- _PROBLEM_:
Exactly as they appear below, repeat the lines from the one with "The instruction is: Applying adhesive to" through the one with "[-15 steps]", and no others.

═════ MATERIAL PROVIDED ═════

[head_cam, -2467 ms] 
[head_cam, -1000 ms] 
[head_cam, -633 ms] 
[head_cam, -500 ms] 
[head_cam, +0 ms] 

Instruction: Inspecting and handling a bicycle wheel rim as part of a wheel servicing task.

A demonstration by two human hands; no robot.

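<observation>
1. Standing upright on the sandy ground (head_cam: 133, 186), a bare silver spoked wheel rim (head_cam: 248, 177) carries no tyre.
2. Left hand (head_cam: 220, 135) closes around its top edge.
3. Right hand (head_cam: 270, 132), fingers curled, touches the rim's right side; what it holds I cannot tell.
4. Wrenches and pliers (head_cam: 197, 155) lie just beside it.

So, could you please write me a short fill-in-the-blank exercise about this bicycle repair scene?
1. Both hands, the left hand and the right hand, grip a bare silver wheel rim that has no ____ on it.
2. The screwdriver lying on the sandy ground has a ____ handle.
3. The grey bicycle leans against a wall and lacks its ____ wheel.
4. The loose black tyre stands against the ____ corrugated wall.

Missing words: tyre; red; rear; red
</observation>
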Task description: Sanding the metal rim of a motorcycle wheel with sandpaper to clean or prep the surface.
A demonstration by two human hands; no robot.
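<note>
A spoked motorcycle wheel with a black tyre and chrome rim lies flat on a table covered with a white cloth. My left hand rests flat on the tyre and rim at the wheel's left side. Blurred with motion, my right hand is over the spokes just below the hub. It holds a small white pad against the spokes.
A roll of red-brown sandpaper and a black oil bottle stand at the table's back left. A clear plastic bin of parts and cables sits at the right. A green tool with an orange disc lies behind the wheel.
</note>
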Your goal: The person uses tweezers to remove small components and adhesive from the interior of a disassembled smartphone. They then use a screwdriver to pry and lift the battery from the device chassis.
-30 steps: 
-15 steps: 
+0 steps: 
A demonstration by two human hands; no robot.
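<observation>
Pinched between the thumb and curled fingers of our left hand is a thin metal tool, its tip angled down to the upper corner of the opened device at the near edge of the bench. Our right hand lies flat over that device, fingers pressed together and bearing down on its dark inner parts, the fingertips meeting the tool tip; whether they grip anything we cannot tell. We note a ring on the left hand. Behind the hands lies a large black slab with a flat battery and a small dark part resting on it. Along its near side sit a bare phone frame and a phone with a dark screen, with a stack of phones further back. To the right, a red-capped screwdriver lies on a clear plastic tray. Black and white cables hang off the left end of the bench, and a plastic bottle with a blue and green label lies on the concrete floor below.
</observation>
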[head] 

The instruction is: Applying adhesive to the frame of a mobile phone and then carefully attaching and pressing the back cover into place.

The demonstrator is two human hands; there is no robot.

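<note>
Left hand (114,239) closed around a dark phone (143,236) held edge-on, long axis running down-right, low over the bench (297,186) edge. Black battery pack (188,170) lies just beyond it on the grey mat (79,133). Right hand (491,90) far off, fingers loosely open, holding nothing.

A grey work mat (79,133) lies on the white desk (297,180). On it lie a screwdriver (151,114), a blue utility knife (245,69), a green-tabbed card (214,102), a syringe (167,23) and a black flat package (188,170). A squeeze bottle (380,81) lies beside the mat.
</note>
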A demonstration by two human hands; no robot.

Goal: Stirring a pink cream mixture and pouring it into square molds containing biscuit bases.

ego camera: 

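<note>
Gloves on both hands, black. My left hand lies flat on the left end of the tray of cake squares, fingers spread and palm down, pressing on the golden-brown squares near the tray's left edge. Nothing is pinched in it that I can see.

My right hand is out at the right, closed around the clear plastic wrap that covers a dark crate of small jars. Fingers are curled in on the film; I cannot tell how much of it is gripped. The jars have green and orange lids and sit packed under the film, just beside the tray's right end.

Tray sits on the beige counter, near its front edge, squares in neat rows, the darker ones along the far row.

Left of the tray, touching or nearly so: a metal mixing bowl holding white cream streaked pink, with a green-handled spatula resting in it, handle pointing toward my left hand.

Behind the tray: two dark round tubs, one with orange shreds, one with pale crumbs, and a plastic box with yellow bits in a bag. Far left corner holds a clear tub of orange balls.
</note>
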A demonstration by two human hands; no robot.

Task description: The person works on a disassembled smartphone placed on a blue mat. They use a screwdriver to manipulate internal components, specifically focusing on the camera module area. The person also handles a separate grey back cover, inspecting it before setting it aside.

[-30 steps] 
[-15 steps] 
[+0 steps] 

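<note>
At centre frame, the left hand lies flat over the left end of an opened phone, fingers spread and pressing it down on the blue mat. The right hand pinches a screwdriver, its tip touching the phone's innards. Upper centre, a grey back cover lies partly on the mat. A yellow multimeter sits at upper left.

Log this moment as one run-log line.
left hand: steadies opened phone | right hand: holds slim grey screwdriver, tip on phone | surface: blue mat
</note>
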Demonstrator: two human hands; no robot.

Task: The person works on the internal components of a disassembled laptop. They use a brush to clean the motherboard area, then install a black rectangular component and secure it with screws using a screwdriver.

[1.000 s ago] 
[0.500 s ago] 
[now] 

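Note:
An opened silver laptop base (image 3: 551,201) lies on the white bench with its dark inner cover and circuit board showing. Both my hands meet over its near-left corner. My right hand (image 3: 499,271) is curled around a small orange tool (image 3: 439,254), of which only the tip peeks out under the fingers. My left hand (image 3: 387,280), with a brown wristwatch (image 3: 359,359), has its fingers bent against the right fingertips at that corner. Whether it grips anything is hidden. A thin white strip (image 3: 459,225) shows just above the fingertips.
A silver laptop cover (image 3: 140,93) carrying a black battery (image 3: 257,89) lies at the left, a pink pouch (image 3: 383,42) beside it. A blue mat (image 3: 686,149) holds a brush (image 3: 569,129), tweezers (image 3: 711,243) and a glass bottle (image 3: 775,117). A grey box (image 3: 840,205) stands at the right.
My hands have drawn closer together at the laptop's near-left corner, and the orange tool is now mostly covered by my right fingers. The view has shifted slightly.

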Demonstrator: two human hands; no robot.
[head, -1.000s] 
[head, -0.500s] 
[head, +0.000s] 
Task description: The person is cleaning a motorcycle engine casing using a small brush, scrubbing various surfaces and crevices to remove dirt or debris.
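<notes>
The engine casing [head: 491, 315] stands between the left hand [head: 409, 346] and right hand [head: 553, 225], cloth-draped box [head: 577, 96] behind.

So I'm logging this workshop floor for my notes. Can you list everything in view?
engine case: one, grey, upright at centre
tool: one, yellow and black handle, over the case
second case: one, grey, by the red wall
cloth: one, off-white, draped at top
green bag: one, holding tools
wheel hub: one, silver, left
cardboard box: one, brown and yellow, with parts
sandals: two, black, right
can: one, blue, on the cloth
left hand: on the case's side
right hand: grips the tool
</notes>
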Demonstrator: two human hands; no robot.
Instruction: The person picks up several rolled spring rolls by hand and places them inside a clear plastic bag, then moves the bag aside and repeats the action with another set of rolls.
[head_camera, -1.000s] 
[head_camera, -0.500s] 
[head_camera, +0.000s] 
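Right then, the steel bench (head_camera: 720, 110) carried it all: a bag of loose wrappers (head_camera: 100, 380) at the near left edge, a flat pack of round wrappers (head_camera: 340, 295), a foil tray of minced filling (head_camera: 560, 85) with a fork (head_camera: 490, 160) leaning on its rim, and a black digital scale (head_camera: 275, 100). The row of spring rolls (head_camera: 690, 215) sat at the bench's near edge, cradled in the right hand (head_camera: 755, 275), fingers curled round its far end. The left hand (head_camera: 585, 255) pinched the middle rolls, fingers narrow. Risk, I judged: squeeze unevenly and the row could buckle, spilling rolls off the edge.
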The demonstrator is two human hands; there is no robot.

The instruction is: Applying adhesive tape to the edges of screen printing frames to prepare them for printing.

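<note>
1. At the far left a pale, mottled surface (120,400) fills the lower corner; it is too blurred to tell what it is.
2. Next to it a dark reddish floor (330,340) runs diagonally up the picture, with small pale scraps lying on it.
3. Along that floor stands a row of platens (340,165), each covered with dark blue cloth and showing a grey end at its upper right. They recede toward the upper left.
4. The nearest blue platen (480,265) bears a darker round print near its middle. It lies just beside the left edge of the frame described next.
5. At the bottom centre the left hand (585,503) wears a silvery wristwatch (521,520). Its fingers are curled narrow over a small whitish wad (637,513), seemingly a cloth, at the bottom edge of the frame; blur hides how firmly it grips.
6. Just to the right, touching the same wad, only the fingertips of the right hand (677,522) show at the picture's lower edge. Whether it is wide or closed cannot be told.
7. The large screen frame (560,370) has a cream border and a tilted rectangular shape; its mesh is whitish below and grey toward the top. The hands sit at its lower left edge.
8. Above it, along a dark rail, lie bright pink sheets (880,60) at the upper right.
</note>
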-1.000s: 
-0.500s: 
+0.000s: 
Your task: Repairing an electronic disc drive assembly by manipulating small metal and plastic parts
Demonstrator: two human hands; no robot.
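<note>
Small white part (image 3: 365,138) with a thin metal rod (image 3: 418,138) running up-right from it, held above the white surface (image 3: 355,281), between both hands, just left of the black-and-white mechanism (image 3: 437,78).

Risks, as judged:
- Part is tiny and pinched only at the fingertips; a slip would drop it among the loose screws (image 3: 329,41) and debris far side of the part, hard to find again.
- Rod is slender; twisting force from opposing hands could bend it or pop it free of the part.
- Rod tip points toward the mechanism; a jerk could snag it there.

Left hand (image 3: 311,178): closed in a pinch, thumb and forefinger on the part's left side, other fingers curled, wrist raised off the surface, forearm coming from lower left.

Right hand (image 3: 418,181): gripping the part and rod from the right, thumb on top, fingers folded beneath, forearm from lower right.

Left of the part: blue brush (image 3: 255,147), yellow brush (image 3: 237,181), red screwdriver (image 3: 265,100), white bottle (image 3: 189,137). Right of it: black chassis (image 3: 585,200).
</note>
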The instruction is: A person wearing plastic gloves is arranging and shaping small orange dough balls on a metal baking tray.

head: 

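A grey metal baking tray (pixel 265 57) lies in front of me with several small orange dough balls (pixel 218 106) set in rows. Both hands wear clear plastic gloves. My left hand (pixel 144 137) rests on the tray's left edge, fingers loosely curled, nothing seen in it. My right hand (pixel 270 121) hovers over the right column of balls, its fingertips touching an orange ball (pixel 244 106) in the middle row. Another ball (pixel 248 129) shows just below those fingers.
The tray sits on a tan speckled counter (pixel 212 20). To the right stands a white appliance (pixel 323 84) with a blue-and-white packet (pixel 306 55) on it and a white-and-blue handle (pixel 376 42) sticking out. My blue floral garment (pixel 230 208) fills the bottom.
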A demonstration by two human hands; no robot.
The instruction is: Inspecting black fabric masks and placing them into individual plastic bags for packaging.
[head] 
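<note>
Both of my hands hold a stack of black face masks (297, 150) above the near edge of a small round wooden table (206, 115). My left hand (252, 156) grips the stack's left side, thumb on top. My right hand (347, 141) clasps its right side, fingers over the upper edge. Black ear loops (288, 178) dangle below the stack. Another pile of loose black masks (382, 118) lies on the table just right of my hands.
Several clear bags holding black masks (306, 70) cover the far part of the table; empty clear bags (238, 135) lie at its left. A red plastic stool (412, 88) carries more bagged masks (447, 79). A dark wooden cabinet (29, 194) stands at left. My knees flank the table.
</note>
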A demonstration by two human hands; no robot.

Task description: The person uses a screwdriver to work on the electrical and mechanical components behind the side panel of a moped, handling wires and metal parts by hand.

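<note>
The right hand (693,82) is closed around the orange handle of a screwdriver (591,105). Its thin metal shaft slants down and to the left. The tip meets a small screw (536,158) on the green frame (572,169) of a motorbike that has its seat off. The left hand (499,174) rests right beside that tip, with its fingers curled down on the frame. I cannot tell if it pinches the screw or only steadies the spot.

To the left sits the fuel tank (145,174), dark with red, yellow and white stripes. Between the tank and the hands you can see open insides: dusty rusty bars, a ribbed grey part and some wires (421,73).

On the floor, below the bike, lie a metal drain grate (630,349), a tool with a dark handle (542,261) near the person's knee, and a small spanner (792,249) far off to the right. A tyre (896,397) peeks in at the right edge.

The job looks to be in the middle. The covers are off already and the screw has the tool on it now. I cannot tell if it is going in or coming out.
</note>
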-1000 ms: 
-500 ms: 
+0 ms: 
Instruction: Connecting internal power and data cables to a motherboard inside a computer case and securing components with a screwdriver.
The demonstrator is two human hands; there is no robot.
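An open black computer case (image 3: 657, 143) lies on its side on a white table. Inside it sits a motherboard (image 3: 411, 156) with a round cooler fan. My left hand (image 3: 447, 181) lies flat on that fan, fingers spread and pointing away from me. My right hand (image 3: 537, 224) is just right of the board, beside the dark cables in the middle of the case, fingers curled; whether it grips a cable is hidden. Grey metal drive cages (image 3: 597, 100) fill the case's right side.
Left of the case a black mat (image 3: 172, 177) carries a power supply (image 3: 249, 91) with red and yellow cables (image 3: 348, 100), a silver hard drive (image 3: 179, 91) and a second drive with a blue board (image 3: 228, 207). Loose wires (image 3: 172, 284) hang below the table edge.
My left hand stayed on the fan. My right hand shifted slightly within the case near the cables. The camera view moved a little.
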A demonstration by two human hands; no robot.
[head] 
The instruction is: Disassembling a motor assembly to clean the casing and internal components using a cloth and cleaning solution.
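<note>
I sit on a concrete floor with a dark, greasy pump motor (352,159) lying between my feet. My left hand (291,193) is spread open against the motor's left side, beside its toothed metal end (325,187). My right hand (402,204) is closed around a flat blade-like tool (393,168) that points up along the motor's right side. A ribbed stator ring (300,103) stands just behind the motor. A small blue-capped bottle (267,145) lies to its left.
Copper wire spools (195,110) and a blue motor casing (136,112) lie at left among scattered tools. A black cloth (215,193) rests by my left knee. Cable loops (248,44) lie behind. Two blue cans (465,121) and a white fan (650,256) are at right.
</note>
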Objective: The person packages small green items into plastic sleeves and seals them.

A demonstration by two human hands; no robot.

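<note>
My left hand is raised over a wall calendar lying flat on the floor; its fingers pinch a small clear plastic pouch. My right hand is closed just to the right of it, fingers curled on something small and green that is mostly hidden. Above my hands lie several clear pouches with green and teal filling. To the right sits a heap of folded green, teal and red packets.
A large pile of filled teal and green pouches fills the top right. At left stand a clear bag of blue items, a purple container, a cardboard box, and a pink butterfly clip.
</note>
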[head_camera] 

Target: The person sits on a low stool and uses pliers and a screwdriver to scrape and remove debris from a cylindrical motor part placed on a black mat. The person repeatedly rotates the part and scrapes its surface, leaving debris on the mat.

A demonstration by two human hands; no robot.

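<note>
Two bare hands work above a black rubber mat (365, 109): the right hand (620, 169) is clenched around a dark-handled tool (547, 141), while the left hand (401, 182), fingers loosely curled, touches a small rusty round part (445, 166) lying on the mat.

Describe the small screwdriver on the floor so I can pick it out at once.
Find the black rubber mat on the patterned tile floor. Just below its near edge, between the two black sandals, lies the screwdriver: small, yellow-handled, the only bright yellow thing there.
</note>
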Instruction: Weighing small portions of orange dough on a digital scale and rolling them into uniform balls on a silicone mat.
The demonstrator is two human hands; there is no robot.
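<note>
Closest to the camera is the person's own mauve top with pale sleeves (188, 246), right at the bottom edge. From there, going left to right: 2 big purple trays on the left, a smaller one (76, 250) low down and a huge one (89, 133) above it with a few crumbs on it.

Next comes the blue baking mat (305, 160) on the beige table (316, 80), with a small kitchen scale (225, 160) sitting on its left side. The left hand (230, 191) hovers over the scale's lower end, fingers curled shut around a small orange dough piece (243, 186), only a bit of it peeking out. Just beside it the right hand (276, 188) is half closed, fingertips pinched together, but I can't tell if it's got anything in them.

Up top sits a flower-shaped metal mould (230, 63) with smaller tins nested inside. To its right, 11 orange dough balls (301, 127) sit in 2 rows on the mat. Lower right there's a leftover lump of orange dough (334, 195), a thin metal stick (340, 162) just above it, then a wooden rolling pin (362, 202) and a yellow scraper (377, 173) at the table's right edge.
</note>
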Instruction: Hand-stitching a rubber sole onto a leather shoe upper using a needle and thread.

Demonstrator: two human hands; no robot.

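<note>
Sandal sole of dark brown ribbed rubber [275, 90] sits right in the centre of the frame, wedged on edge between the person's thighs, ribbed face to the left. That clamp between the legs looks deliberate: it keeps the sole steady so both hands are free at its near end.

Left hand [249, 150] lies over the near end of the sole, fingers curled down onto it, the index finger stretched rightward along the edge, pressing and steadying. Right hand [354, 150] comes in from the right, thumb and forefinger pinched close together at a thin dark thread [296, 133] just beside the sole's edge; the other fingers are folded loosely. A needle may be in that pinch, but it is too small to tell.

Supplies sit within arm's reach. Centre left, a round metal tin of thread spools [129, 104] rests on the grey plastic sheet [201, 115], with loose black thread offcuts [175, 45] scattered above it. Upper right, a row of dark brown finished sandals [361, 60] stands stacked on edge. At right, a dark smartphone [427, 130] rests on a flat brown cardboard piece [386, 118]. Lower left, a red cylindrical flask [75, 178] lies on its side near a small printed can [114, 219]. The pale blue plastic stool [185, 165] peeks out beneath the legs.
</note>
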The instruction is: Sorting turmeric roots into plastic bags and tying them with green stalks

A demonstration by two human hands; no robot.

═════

- _EXERCISE ANSWER_:
The instruction is: Applying adhesive to the frame of a mobile phone and then carefully attaching and pressing the back cover into place.

The demonstrator is two human hands; there is no robot.

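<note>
Left hand (114,239) closed around a dark phone (143,236) held edge-on, long axis running down-right, low over the bench (297,186) edge. Black battery pack (188,170) lies just beyond it on the grey mat (79,133). Right hand (491,90) far off, fingers loosely open, holding nothing.

A grey work mat (79,133) lies on the white desk (297,180). On it lie a screwdriver (151,114), a blue utility knife (245,69), a green-tabbed card (214,102), a syringe (167,23) and a black flat package (188,170). A squeeze bottle (380,81) lies beside the mat.
</note>
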A demonstration by two human hands; no robot.

Goal: Stirring a pink cream mixture and pouring it into square molds containing biscuit bases.

ego camera: 

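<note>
Gloves on both hands, black. My left hand lies flat on the left end of the tray of cake squares, fingers spread and palm down, pressing on the golden-brown squares near the tray's left edge. Nothing is pinched in it that I can see.

My right hand is out at the right, closed around the clear plastic wrap that covers a dark crate of small jars. Fingers are curled in on the film; I cannot tell how much of it is gripped. The jars have green and orange lids and sit packed under the film, just beside the tray's right end.

Tray sits on the beige counter, near its front edge, squares in neat rows, the darker ones along the far row.

Left of the tray, touching or nearly so: a metal mixing bowl holding white cream streaked pink, with a green-handled spatula resting in it, handle pointing toward my left hand.

Behind the tray: two dark round tubs, one with orange shreds, one with pale crumbs, and a plastic box with yellow bits in a bag. Far left corner holds a clear tub of orange balls.
</note>
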A demonstration by two human hands; no robot.

Task description: The person works on a disassembled smartphone placed on a blue mat. They use a screwdriver to manipulate internal components, specifically focusing on the camera module area. The person also handles a separate grey back cover, inspecting it before setting it aside.

[-30 steps] 
[-15 steps] 

No further response is needed.